From the first line to the last, set down the material exactly, leaving out its pictures.
** Data records follows **
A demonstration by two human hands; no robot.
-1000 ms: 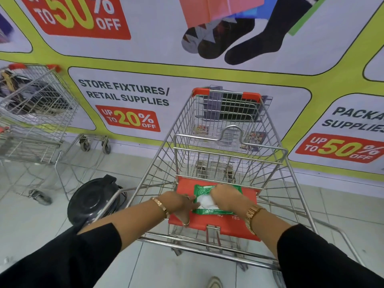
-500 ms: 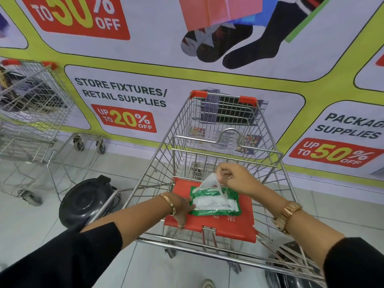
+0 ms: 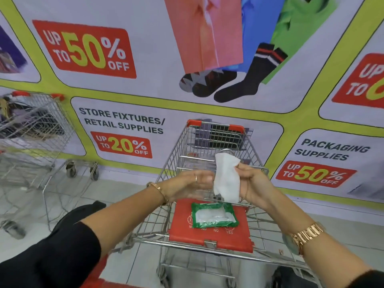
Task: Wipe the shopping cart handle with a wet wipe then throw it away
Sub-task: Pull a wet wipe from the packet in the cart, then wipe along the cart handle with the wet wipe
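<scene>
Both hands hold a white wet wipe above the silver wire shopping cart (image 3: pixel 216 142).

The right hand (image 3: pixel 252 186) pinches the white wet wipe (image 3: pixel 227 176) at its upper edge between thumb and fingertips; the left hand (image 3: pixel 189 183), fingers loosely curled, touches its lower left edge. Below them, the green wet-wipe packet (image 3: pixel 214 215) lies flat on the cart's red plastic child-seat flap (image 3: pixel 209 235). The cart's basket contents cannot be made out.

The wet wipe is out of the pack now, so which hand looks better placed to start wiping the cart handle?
The right hand, probably. It already pinches the wet wipe by its upper edge, while the left hand only touches its side. The pack lies on the red seat flap.
</scene>
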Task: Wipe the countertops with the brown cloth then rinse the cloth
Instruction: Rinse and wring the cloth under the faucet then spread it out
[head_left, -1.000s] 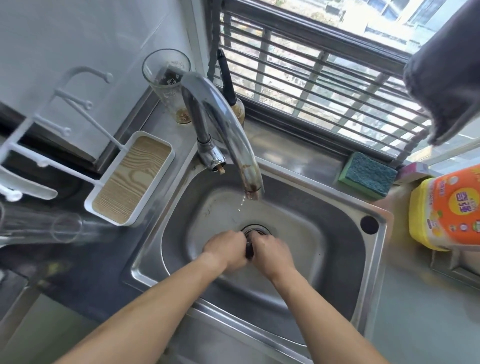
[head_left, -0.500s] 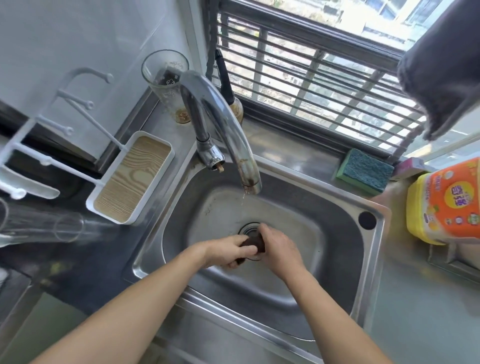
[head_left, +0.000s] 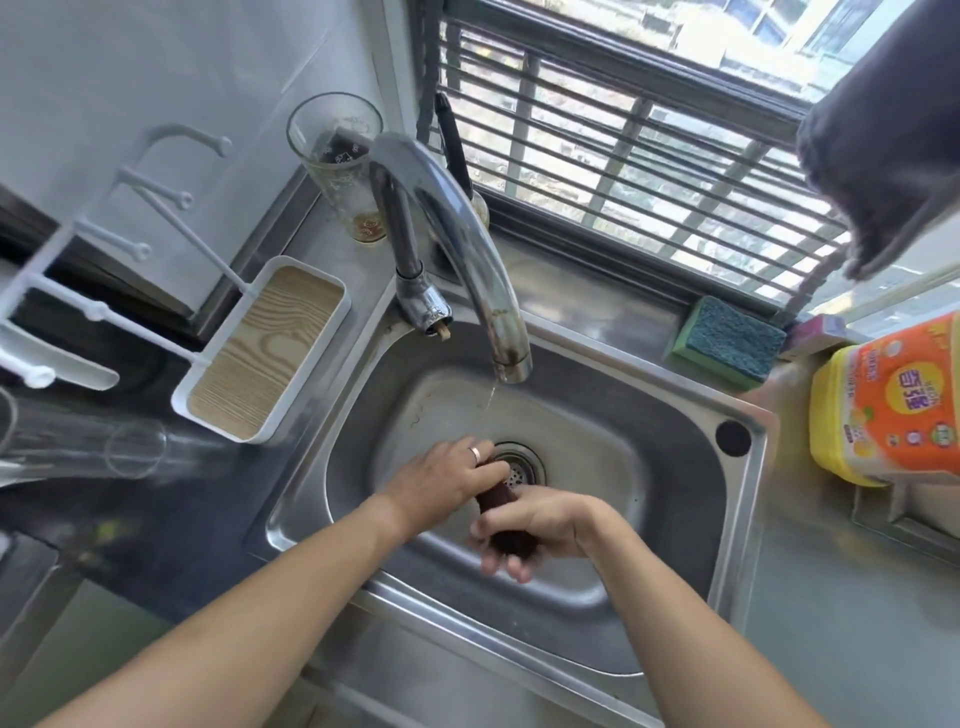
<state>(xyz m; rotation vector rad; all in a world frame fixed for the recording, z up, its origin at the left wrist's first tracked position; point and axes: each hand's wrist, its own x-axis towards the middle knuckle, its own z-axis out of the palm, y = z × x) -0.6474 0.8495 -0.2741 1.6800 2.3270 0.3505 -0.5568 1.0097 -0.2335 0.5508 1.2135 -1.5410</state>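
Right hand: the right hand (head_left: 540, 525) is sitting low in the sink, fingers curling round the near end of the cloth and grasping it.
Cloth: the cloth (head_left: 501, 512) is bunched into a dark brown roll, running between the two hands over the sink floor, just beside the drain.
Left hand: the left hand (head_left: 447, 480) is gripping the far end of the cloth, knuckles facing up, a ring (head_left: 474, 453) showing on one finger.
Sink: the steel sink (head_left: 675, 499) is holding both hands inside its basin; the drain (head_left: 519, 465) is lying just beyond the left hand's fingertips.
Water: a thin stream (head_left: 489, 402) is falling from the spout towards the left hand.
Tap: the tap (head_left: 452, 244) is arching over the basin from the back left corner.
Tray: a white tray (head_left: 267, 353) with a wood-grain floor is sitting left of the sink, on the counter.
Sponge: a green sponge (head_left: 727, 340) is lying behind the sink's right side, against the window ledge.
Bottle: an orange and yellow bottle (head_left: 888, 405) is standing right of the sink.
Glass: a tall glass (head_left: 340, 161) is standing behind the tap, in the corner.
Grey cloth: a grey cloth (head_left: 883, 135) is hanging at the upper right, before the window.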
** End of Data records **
▶ **Expected answer**:
A demonstration by two human hands; no robot.
-1000 ms: 
-500 ms: 
+0 ms: 
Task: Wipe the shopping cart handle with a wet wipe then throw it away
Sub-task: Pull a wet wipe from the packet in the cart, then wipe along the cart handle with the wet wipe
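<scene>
Both hands hold a white wet wipe above the silver wire shopping cart (image 3: pixel 216 142).

The right hand (image 3: pixel 252 186) pinches the white wet wipe (image 3: pixel 227 176) at its upper edge between thumb and fingertips; the left hand (image 3: pixel 189 183), fingers loosely curled, touches its lower left edge. Below them, the green wet-wipe packet (image 3: pixel 214 215) lies flat on the cart's red plastic child-seat flap (image 3: pixel 209 235). The cart's basket contents cannot be made out.

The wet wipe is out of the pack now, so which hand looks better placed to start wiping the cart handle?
The right hand, probably. It already pinches the wet wipe by its upper edge, while the left hand only touches its side. The pack lies on the red seat flap.
</scene>
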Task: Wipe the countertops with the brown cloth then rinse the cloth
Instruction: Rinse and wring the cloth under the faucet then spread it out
[head_left, -1.000s] 
[head_left, -0.500s] 
[head_left, +0.000s] 
<state>(xyz m; rotation vector rad; all in a world frame fixed for the recording, z up, its origin at the left wrist's first tracked position; point and axes: each hand's wrist, its own x-axis towards the middle knuckle, its own z-axis out of the palm, y = z × x) -0.6474 0.8495 -0.2741 1.6800 2.3270 0.3505 -0.5568 1.0097 -0.2335 0.5508 1.2135 -1.5410</state>
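Right hand: the right hand (head_left: 540, 525) is sitting low in the sink, fingers curling round the near end of the cloth and grasping it.
Cloth: the cloth (head_left: 501, 512) is bunched into a dark brown roll, running between the two hands over the sink floor, just beside the drain.
Left hand: the left hand (head_left: 447, 480) is gripping the far end of the cloth, knuckles facing up, a ring (head_left: 474, 453) showing on one finger.
Sink: the steel sink (head_left: 675, 499) is holding both hands inside its basin; the drain (head_left: 519, 465) is lying just beyond the left hand's fingertips.
Water: a thin stream (head_left: 489, 402) is falling from the spout towards the left hand.
Tap: the tap (head_left: 452, 244) is arching over the basin from the back left corner.
Tray: a white tray (head_left: 267, 353) with a wood-grain floor is sitting left of the sink, on the counter.
Sponge: a green sponge (head_left: 727, 340) is lying behind the sink's right side, against the window ledge.
Bottle: an orange and yellow bottle (head_left: 888, 405) is standing right of the sink.
Glass: a tall glass (head_left: 340, 161) is standing behind the tap, in the corner.
Grey cloth: a grey cloth (head_left: 883, 135) is hanging at the upper right, before the window.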

Nothing else belongs in this output.